Klem obtained his BSc at Wilkes University and his MSc at Hofstra University. He served in the US military served during the Vietnam War, and was awarded the Bronze Star Medal. He subsequently obtained his doctorate from Southern Illinois University.

In his 1990 papers "Bird injuries, cause of death, and recuperation from collisions with windows" and "Collisions between birds and windows: mortality and prevention", he calculated that between 100 million and 1 billion birds are killed, annually, in the United States alone, by flying into windows.

His research has influenced the design of buildings, not least the Niagara Falls State Park Observation Tower, on which he was a design consultant. He holds several US patents relating to windows design. He has also written about the birds of Armenia.

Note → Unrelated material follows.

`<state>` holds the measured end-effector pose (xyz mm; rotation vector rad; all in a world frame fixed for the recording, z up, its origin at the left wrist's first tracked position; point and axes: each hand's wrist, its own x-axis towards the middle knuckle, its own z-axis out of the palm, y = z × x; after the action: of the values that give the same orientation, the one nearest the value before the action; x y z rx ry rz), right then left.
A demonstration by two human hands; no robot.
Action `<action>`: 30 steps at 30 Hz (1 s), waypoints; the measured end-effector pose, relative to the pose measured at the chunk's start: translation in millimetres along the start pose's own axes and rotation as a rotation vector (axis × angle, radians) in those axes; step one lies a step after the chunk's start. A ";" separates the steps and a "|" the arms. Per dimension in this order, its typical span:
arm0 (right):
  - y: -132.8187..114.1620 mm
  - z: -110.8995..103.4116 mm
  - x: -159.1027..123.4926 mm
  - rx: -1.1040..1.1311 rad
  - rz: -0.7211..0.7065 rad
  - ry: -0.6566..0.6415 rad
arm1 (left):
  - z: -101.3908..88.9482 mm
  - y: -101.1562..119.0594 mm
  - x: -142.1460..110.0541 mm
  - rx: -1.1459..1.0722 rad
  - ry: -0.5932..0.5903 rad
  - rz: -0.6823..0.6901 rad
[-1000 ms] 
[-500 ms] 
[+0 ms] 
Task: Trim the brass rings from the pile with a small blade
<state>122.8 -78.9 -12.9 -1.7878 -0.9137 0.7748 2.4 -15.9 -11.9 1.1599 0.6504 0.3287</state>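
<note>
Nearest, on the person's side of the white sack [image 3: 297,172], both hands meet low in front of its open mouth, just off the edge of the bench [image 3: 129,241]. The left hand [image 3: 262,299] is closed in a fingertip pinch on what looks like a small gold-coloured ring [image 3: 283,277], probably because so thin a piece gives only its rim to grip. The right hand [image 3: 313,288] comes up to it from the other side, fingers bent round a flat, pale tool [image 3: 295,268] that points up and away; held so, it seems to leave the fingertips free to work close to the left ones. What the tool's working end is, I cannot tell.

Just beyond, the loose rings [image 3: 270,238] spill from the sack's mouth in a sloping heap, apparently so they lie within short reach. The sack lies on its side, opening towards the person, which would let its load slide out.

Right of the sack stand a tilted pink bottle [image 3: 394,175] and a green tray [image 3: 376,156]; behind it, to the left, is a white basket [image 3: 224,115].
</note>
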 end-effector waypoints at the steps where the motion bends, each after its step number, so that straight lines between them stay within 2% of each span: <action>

He received an honorary doctorate from Wilkes University, where he is also a trustee.

Bibliography

Papers 

  Klem, D., Jr. (2009). Avian mortality at windows: The second largest human source of bird mortality on earth. In Tundra to Tropics: Proceedings of the Fourth International Partners in Flight Conference (T. D. Rich, C. Arizmendi, D. Demarest, and C. Thompson, Editors). Partners in Flight, pp. 244–251.
 
  Klem, D., Jr. (2006). Glass: A deadly conservation issue for birds. Bird Observer 34:73–81. 
 
 
 
  Klem, D., Jr. (1989). Bird–window collisions. The Wilson Bulletin 101:606–620.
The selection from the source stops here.